Until you find a perfect solution you might want to parse possible json from an output to get rid of explanations and use json schema validation.

I did some testing using fine-tuning and it seems to work. I had to put a pause on my project because I need more tokens for what I want to do. I’m waiting to be approved for GPT-4 and they still have me on the wait list.
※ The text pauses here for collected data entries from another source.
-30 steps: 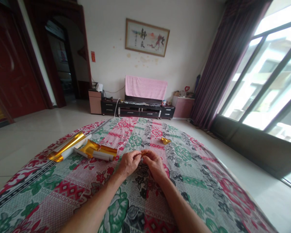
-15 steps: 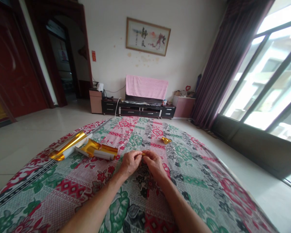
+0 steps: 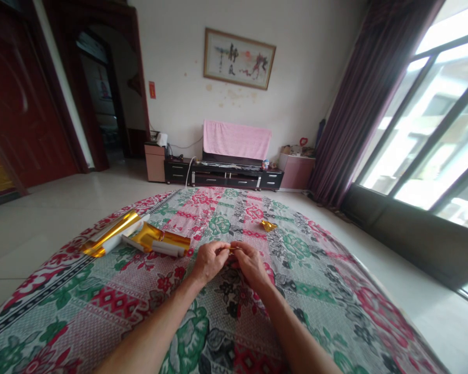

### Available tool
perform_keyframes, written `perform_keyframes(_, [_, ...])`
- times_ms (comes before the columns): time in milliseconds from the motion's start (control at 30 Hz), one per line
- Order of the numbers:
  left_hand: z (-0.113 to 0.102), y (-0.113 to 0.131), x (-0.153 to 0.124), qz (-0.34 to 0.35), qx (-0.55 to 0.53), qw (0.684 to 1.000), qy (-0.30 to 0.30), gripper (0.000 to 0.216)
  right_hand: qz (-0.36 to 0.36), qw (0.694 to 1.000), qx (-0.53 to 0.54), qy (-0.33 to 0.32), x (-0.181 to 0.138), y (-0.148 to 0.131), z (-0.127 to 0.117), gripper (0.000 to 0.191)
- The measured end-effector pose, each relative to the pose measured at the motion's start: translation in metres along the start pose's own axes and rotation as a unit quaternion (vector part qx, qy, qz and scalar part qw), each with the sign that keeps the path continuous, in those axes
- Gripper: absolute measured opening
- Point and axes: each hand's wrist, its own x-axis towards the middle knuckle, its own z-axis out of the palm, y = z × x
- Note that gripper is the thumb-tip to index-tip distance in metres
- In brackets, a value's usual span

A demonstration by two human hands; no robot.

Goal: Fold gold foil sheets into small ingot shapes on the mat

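My left hand [image 3: 212,258] and my right hand [image 3: 248,258] meet in front of me, low over the patterned cloth. Between their fingertips both pinch a small piece of gold foil paper [image 3: 232,248], mostly hidden by the fingers. A folded gold foil shape [image 3: 268,226] lies on the cloth beyond my right hand. To the left of my left hand rest curled sheets of gold foil paper [image 3: 167,240] with white backs, and a longer rolled gold sheet [image 3: 117,228] lies farther left.
The flowered red, green and grey cloth [image 3: 312,259] covers a large round surface. Past its far edge stands a low black TV cabinet [image 3: 226,176], with a pink towel [image 3: 237,139] above it. Tiled floor [image 3: 62,208] surrounds the cloth, and a dark curtain [image 3: 351,114] hangs by the window.
The hands stay together with the fingers shifting slightly, and a little more of the gold strip shows between them. The view has moved very slightly.
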Motion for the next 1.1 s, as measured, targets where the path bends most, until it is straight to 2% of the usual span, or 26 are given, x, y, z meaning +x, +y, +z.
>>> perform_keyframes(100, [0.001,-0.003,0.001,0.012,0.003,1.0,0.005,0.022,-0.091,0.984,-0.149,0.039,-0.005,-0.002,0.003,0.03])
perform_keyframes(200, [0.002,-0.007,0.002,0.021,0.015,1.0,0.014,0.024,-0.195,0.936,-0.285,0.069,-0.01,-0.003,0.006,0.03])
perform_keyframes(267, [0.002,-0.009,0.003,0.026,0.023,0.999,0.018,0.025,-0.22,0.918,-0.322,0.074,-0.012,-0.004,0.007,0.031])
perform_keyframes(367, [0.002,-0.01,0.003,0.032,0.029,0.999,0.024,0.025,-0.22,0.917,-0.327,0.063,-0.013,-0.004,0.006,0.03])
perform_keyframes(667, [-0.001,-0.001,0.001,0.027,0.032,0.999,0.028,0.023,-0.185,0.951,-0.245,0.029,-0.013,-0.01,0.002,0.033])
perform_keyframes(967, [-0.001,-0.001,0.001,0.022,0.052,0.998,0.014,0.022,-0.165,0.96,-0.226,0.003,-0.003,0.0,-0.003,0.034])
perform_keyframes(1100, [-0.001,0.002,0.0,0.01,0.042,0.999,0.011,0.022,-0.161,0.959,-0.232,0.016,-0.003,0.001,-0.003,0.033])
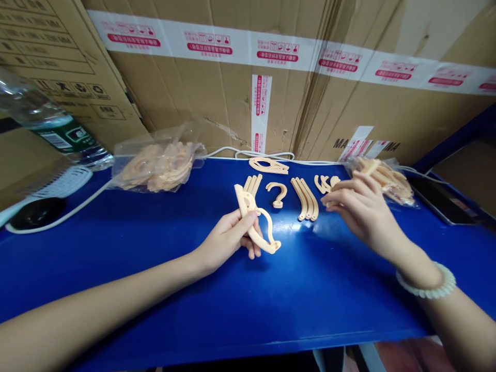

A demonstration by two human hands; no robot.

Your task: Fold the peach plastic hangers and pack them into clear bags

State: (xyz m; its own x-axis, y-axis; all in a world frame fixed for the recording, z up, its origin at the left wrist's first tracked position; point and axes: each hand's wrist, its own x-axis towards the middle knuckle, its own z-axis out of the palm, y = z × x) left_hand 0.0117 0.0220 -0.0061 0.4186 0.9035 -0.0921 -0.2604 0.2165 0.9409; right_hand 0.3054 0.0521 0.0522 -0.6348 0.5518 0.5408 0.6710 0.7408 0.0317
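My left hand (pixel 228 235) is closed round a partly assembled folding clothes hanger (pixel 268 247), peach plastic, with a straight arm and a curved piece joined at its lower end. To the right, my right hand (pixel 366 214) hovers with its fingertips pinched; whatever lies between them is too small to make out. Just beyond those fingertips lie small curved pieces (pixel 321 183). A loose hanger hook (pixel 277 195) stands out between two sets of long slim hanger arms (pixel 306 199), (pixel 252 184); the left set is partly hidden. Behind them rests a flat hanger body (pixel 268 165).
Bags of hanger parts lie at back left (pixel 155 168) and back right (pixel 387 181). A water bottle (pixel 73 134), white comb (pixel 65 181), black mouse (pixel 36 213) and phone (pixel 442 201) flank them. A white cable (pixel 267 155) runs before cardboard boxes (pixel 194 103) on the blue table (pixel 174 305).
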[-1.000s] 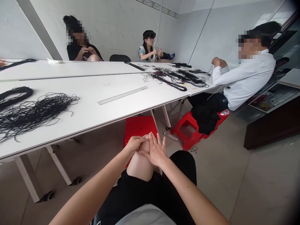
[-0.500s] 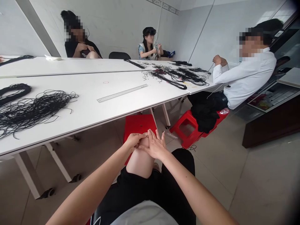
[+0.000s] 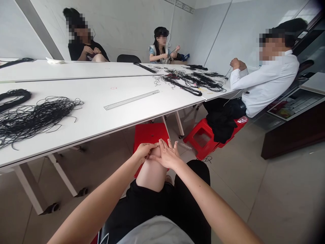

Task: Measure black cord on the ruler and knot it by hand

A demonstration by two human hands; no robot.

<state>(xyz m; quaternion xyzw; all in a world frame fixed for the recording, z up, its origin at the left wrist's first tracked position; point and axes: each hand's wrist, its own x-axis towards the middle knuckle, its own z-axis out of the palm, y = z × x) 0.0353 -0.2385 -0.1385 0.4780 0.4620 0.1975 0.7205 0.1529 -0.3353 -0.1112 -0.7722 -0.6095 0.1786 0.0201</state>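
Note:
My left hand (image 3: 145, 151) is closed in a pinch at my bare knee (image 3: 152, 176). A short bit of thin black cord (image 3: 158, 146) shows between its fingertips and the fingers of my other hand. My right hand (image 3: 168, 154) lies flat against the knee with its fingers stretched out, the fingertips over the cord's other end. Most of the cord is hidden by the hands. Just beyond the knee stands a red plastic stool (image 3: 149, 131).
On the white table (image 3: 91, 91) lie a clear ruler (image 3: 132, 100), a loose heap of black cords (image 3: 43, 115) and a tangle of cords (image 3: 198, 80) farther right. Three people sit around it. Another red stool (image 3: 200, 139) holds black cloth (image 3: 220, 127).
My hands keep nearly the same pose at the knee. The view has shifted slightly. Across the table, one person's raised hand has moved outward.

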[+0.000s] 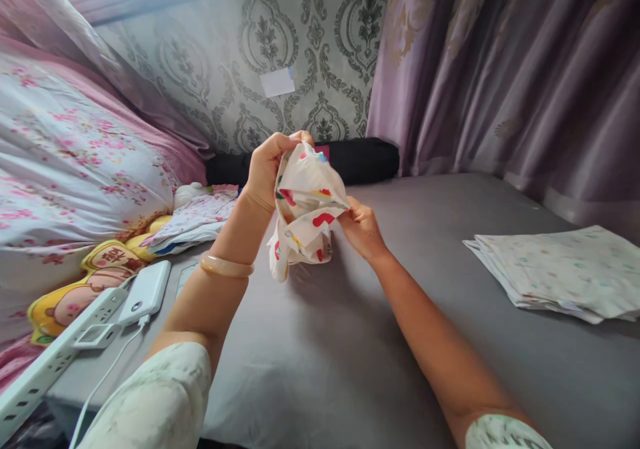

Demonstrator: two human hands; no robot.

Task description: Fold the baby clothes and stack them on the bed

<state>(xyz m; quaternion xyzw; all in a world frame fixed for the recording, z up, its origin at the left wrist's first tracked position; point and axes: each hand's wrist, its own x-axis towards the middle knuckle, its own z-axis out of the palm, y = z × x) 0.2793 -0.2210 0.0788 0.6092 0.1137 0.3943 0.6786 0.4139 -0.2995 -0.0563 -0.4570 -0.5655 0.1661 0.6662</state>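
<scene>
A white cloth [313, 202] printed with red, yellow and green shapes hangs bunched between my two hands, above the grey bed sheet [320, 355]. Closed on its upper left edge is my left hand [270, 165], higher than the other. My right hand [364, 227] pinches the cloth's right side with fingers pressed together. The lower folds droop close to the sheet; whether they touch it I cannot tell. Its exact kind does not show, since it is crumpled.
Folded pale cloths [560, 272] lie stacked at the right. To the left are a white power strip [65, 349], a power bank [145, 291] with a cable, a yellow plush toy [75, 302] and folded clothes [197, 219]. A long black bundle [365, 160] lies against the wall.
</scene>
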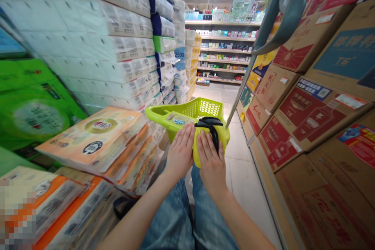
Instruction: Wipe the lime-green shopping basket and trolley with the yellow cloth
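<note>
A lime-green shopping basket (175,119) with slotted walls stands in front of my legs. A long grey pull handle (278,11) rises from its right side toward the upper right. At the basket's near end is a rounded yellow surface (197,156) with black loops (215,131) over it; whether it is a bag or part of the basket I cannot tell. My left hand (181,146) rests with straight fingers against the near rim and the yellow surface's left side. Flat on the yellow surface lies my right hand (210,160), fingers stretched beside the black loops. Both thumbs are mostly hidden.
Tissue packs (96,129) are stacked close on the left, with taller white packs (125,47) behind. Cardboard cartons (310,113) line the right side. A tiled floor (243,179) runs between them toward stocked shelves (225,50) at the back.
</note>
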Demonstrator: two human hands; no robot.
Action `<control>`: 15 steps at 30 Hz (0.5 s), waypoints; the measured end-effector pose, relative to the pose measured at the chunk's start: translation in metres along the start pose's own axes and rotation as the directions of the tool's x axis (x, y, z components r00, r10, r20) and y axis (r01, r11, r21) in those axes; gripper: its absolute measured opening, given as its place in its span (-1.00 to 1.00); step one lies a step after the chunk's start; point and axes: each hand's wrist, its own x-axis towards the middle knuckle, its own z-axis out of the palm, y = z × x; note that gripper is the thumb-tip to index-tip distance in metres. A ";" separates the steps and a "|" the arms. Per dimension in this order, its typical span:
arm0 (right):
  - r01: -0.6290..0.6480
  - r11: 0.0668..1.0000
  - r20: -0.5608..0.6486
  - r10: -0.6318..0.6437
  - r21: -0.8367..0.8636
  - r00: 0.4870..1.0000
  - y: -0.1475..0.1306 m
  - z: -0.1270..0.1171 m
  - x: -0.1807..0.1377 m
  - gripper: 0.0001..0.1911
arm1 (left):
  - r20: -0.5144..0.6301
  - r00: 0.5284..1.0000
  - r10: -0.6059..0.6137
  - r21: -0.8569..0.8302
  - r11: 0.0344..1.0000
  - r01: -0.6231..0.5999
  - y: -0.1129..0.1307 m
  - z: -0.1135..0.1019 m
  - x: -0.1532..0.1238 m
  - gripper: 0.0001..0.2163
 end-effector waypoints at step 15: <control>-0.192 0.981 -0.007 0.192 0.006 0.981 0.043 -0.025 0.001 -0.14 | -0.004 0.999 -0.035 -0.023 0.999 0.035 0.006 -0.001 0.002 -0.21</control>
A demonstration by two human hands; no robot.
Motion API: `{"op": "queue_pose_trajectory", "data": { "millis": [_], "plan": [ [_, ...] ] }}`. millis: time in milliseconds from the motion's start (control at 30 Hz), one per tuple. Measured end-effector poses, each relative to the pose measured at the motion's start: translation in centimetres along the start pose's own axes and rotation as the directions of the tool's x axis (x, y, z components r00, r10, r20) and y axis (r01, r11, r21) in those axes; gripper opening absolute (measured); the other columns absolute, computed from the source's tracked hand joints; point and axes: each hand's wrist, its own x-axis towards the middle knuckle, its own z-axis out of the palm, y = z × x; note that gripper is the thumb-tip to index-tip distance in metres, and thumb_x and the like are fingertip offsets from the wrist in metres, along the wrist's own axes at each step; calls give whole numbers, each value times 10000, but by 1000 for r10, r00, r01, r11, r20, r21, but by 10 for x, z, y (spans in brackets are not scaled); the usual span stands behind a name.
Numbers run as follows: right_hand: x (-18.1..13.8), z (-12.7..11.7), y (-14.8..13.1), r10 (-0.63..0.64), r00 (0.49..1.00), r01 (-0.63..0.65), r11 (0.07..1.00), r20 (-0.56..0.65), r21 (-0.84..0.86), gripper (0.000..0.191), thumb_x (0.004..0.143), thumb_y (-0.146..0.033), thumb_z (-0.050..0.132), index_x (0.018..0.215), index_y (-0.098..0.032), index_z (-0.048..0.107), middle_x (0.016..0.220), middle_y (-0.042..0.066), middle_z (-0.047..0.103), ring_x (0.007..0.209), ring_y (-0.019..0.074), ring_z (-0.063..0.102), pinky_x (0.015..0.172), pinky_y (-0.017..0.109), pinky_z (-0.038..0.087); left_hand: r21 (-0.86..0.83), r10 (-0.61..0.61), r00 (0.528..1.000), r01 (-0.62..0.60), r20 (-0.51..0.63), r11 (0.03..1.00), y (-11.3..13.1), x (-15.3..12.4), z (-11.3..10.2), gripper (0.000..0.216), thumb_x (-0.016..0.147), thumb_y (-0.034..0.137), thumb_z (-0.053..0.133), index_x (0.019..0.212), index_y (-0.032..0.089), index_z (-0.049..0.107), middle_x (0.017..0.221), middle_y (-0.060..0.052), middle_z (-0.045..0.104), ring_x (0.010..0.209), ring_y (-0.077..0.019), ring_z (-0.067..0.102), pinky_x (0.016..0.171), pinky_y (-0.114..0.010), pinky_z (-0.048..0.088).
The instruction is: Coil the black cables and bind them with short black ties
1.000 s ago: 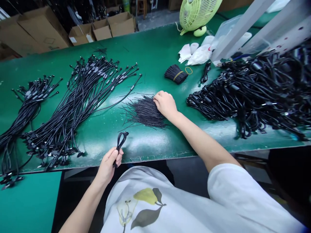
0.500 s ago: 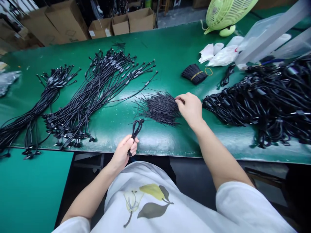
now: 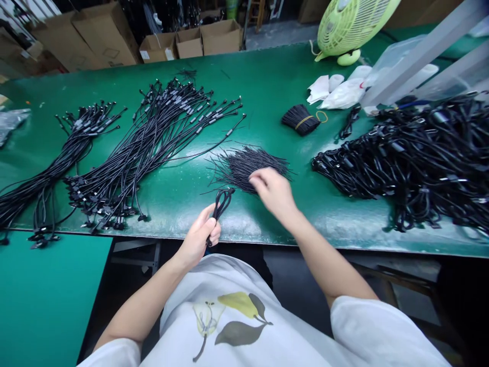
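A folded black cable [image 3: 223, 202] stands up out of my left hand [image 3: 201, 229], whose fingers are closed round its lower part near the table's front edge. Over the lower right side of a pile of thin black twist ties [image 3: 244, 163] is my right hand [image 3: 273, 191]. Its thumb and fingers are pinched together; anything between them is too thin or blurred to make out. Part of the pile is hidden behind this hand.
Straight black cables [image 3: 153, 132] lie in bunches on the left of the green table [image 3: 263, 71]. Coiled cables [image 3: 412, 158] are heaped at right. Behind the pile lie a banded bundle of ties [image 3: 300, 120], white rolls and bags [image 3: 344, 94] and a green fan [image 3: 353, 25].
My right hand has moved from the right end of the tie pile leftward and toward me, nearer the left hand. The left hand still holds the folded cable and has shifted slightly right.
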Motion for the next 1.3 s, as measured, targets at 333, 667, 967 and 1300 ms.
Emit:
{"op": "queue_pose_trajectory", "data": {
  "millis": [333,667,967,1300],
  "plan": [
    [-53,43,-60,-667,728,685,695,161,-219,233,952,-113,396,970,-141,627,934,90,648,870,171,581,758,305,426,568,324,938,-201,-123,798,-13,10,-20,220,884,317,512,915,159,662,665,11,508,620,-122,440,612,-243,371],
    [-21,23,-87,-739,246,955,73,627,-289,261,904,-66,376,933,-118,630,795,93,560,698,198,453,603,348,313,274,-111,992,124,-62,954,-3,5,-37,289,703,422,628,641,183,478,468,84,351,434,-59,265,451,-214,163],
    [-17,38,-100,-617,352,936,206,704,-287,300,814,6,369,686,-133,601,616,84,498,565,190,412,531,334,255,174,-52,986,80,-159,981,-6,1,-23,213,768,355,579,669,175,522,513,67,398,484,-76,329,486,-221,240],
    [-7,58,-93,-262,896,178,951,357,252,354,987,-306,369,753,-173,600,742,11,631,674,122,567,631,216,380,502,530,846,-435,-56,747,30,-2,-49,175,839,280,584,851,210,744,1050,-69,567,1062,-218,489,986,-348,359]
  ]
}}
For fine-tuning, you just have to give examples (at least 200).

Actually, asking for json answer always brings a lot of problems in our use case.

Actually we switch to xml … Asking for xml answers with tags and giving it the tags name.

Works perfectly

I find that, the more “punctuation” there is in the format, the worse the model performs. It’s not very good at consistently generating syntactically valid JSON.

it is pretty good at Markdown, though. If you can ask it to generate Markdown (ideally, give it an example of the format,) then it can generate something which is reasonable to parse into other structured formats.